L’obligation de réduire le dommage découlant de l’art. 61 al. 1 LCA peut conduire l’assuré à devoir changer d’activité professionnelle, si cela peut être raisonnablement exigé de lui et permet de réduire son incapacité de travail. Toutefois, une analyse médico-théorique ne permet pas à elle seule d’appliquer l’art. 61 al. 2 LCA. Celle-ci ne constitue qu’une étape du raisonnement. Il faut également tenir compte de l’état du marché du travail et des chances réelles de l’assuré de trouver un travail malgré son atteinte fonctionnelle. Ainsi, une analyse concrète de la situation doit être effectuée. En outre, le
tribunal doit examiner si en fonction de la formation, de l’expérience et de l’âge de l’assuré, un changement d’activité peut réellement être exigé de lui.

Art. 46 LCA

Prescription des créances dérivant du contrat d’assurance. Afin de connaître le « fait d’où naît l’obligation » et ainsi le point de départ de la prescription, il faut examiner le contrat d’assurance et établir quel est le sinistre assuré, respectivement quels éléments constitutifs doivent être réunis pour que l’assureur ait l’obligation d’indemniser l’assuré (consid. 1.2).
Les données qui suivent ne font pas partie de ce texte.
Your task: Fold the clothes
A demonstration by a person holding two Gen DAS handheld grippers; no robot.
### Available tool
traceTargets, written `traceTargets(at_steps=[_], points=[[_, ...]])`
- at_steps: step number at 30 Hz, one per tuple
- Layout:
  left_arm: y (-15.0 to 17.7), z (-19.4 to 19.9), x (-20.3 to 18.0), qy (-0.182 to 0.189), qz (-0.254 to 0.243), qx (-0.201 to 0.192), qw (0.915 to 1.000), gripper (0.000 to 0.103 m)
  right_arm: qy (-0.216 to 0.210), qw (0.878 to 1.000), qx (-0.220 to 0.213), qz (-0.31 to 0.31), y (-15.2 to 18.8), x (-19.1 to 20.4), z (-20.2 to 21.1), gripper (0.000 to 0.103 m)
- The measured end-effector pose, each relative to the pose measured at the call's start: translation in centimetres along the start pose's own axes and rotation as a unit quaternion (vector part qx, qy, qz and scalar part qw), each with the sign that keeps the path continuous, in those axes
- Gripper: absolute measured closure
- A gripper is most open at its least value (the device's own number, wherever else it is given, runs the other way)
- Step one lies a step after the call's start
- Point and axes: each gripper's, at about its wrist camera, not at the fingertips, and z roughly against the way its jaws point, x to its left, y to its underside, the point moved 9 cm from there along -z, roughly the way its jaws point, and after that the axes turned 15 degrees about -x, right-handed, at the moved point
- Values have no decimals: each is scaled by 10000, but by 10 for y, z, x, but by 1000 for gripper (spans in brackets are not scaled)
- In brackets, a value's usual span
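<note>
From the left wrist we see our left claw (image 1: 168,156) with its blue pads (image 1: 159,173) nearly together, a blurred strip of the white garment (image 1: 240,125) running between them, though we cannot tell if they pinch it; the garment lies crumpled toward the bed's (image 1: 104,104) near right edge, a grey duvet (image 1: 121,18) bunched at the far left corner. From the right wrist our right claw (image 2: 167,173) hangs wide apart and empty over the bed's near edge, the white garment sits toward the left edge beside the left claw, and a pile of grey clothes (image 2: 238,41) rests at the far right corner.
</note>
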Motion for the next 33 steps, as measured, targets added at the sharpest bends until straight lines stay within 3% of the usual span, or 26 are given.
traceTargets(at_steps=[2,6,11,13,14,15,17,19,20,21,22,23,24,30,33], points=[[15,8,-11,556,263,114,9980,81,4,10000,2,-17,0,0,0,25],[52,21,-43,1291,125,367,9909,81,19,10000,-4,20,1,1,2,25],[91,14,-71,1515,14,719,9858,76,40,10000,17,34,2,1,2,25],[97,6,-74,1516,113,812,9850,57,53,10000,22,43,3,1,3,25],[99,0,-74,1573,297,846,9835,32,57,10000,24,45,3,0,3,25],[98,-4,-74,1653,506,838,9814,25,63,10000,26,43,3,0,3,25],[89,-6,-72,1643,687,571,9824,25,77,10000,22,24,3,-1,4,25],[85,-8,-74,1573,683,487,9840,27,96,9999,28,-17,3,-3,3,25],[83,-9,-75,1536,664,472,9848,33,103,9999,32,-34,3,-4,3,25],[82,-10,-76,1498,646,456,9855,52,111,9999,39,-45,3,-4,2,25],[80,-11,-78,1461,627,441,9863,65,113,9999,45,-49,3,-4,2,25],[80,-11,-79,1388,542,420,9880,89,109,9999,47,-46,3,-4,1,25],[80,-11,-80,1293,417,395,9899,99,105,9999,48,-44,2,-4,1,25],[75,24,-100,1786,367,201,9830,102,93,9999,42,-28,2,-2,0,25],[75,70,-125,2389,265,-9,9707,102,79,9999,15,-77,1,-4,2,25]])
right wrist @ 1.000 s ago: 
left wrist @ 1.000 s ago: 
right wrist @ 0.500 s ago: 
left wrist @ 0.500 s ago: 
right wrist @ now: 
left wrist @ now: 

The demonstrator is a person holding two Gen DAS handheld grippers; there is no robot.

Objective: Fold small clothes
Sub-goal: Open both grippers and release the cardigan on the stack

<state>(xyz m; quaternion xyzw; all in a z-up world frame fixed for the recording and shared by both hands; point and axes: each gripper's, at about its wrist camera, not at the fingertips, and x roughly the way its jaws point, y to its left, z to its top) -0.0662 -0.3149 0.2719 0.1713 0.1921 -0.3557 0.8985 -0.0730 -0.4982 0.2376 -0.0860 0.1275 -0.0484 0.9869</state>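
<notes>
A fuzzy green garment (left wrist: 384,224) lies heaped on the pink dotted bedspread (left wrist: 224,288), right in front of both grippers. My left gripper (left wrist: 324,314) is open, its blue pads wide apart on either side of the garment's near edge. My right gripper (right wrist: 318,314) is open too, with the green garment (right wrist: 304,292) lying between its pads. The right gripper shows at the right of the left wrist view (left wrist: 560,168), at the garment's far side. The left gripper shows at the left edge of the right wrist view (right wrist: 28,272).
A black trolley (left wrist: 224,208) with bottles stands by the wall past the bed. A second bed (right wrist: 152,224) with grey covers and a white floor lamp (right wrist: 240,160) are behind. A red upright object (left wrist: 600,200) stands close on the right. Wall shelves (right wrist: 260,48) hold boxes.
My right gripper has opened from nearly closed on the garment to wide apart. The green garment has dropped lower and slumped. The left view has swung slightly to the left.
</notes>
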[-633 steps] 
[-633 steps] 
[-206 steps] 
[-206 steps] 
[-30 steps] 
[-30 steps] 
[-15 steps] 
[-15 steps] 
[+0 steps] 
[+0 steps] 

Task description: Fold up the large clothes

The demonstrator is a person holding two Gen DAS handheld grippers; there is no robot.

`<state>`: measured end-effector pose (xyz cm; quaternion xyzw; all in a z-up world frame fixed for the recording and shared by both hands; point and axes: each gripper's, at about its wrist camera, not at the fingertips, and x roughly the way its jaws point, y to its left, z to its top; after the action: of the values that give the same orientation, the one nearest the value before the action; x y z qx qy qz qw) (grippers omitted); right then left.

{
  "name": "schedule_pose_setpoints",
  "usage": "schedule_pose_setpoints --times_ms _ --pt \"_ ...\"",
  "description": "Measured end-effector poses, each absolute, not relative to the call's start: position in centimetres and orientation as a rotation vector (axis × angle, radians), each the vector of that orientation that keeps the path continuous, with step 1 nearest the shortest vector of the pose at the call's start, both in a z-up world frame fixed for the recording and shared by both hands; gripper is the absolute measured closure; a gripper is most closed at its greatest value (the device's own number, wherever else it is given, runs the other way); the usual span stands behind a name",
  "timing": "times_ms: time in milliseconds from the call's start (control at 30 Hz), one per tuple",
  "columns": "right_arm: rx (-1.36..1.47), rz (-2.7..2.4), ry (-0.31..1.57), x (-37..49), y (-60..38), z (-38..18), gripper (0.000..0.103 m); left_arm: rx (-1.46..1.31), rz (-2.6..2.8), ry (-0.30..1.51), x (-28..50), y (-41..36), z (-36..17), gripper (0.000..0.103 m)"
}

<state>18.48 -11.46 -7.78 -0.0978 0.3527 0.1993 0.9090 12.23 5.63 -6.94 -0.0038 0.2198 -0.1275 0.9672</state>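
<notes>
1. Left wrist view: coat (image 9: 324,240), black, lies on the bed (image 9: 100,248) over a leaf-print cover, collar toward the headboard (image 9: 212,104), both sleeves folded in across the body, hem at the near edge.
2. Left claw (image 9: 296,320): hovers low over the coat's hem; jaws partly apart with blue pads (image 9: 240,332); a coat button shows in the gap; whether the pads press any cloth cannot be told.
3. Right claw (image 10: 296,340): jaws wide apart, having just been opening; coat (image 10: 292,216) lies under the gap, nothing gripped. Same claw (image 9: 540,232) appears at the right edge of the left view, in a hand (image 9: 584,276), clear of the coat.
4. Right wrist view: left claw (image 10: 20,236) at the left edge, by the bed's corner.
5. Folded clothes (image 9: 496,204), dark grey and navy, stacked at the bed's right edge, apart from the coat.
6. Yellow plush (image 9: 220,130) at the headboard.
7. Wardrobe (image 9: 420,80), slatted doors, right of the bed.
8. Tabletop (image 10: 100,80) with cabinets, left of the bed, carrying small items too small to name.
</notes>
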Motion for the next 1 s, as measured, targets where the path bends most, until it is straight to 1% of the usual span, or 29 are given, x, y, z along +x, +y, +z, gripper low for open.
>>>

Concernant les rentes pour incapacité de gain découlant du contrat d’assurance, le « fait d’où naît l’obligation » de l’assureur se répète constamment du fait que l’incapacité de gain, qui fonde le droit à la rente, est susceptible de varier ou de disparaître. Chacune de ces rentes est une prestation périodique qui se prescrit individuellement par deux ans (art. 46 al. 1 LCA ; art. 126 CO). Quant à la prescription du rapport de base, si l’art. 131 CO doit trouver application, l’on ne saurait lui appliquer le délai très court de l’art. 46 al. 1 LCA, mais plutôt celui de l’art. 127 CO (consid. 2.5).